A truly intelligent artificial entity, as I envision it, would turn this situation upside down. Instead of the user conforming to the software, the software would conform to the user – a deceptively simple change that would have vast implications.
Software concepts that have been with us since the beginning of the personal computer would no longer be relevant. For example, apps as discreet experiences would be obsolete. There would no longer be any need for a web browser, a messaging app, a todo list app, etc. There would only be one app: the interaction between the user and the AI. Everything else would be built on an ad-hoc basis, in real-time, then thrown away:
"What do I have to do today?" – The AI constructs a todo list, artfully typeset and formatted to compliment the tastes of the user.
"My kid won’t stop crying. Can you make him a game?" – The AI constructs a simple game pitting the child’s dog as a hero versus his villainous school teachers. The levels progress according to patterns established by well-designed games of yesteryear.
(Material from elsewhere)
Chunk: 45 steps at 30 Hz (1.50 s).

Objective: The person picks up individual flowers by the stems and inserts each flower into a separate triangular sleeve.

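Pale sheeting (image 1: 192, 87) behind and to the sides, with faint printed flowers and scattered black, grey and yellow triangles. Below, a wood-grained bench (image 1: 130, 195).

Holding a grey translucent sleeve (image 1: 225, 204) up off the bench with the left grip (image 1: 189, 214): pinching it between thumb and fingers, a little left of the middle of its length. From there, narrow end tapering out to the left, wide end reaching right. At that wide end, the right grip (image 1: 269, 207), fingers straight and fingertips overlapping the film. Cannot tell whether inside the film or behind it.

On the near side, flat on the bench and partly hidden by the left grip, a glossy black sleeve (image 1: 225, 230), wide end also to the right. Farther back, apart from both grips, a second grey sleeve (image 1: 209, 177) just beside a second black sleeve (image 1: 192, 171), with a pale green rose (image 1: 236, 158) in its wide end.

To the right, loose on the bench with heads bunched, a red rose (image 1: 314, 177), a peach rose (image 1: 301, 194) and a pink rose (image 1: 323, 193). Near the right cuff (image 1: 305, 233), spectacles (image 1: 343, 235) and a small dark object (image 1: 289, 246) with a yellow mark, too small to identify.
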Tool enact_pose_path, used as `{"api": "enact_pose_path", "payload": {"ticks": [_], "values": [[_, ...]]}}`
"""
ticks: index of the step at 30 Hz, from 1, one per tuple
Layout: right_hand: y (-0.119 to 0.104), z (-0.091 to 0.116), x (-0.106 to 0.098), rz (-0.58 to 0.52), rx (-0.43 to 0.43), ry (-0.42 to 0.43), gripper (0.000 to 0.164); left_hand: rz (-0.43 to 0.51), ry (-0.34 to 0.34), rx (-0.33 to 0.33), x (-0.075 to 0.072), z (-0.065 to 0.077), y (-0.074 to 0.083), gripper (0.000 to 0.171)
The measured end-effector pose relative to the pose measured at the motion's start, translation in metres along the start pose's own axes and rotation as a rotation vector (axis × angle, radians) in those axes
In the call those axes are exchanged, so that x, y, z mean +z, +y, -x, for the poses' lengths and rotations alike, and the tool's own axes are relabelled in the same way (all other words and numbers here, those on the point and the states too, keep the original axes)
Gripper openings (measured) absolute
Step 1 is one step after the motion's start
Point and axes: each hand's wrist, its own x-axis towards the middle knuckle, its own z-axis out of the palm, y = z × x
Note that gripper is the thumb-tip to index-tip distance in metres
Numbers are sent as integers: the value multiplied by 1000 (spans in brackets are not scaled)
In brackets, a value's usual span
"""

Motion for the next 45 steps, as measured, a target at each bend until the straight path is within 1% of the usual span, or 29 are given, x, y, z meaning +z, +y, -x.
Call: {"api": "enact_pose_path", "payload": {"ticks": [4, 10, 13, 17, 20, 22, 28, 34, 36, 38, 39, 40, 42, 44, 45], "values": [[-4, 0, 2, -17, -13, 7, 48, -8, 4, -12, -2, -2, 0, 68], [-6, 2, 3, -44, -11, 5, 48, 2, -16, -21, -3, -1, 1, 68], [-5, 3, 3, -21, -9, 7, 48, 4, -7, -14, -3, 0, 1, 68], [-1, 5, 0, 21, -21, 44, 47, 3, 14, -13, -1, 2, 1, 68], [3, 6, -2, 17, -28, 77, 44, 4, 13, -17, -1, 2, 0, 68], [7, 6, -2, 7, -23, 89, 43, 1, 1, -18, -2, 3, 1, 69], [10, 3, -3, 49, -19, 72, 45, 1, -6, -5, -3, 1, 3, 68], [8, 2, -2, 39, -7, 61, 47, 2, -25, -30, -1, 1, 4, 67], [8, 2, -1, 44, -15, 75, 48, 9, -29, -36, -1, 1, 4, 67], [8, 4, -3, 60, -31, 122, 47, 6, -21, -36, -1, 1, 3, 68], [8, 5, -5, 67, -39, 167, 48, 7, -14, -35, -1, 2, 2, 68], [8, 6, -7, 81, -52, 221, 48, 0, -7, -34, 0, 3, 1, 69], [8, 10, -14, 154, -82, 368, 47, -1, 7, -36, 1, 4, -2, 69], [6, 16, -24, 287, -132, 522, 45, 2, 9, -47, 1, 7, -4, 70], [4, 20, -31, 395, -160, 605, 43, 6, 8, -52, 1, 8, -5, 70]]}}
"Where should we eat?" – The AI presents what amounts to a Yelp-like interface, built from scratch using everything it knows about your family, what you eat in general, food allergies, what food you haven’t had lately, how long it takes to arrive and order food, etc. It’s not a startup’s MVP. It’s just for you.
And these are just the effects that such an AI might have on a personal electronic device. One can easily imagine the huge changes that such an entity could bring to medical care documentation, scientific research, and more. For every stereotypical bit of AI science fiction, there are dozens of life-changing applications that would be too boring to put in a film, even if they’d make a fortune.
Software, instead of feeling like a sea of half-baked ideas with a few rare gems, would feel like the bicycle of the mind you’ve always wanted but never thought possible.
I like to imagine this kind of AI growing out of an industry like video games. It’s not hard to imagine a time when gaming hardware is so powerful that there aren’t enough artists to create objects at the full level of detail that the hardware is able to render. To keep pushing the level of realism, a team of game developers would undertake the task of creating an AI with intuition and taste. Level designers would interact with the AI in loose, human terms:
"Make it gloomier."
"Put a neighborhood here with two story houses. Wait, three stories. These four need flood damage."
"The guy who lives here reads comics and he’s been on vacation for a few months."
The AI level designer would respond to comments like these by assembling realistic worlds and objects – not procedurally generated stuff, which would look intentionally random, but realistically generated stuff: a tarp covering a leaky roof; dog’s nose prints on a storm door; soggy U-Haul boxes; a stack of mail. The game developers will think they’ve built a design tool, but what they’ll actually have built is the death of software as we know it.
The question that makes me uncomfortable with this idea: if this were to happen, what would happen to software developers?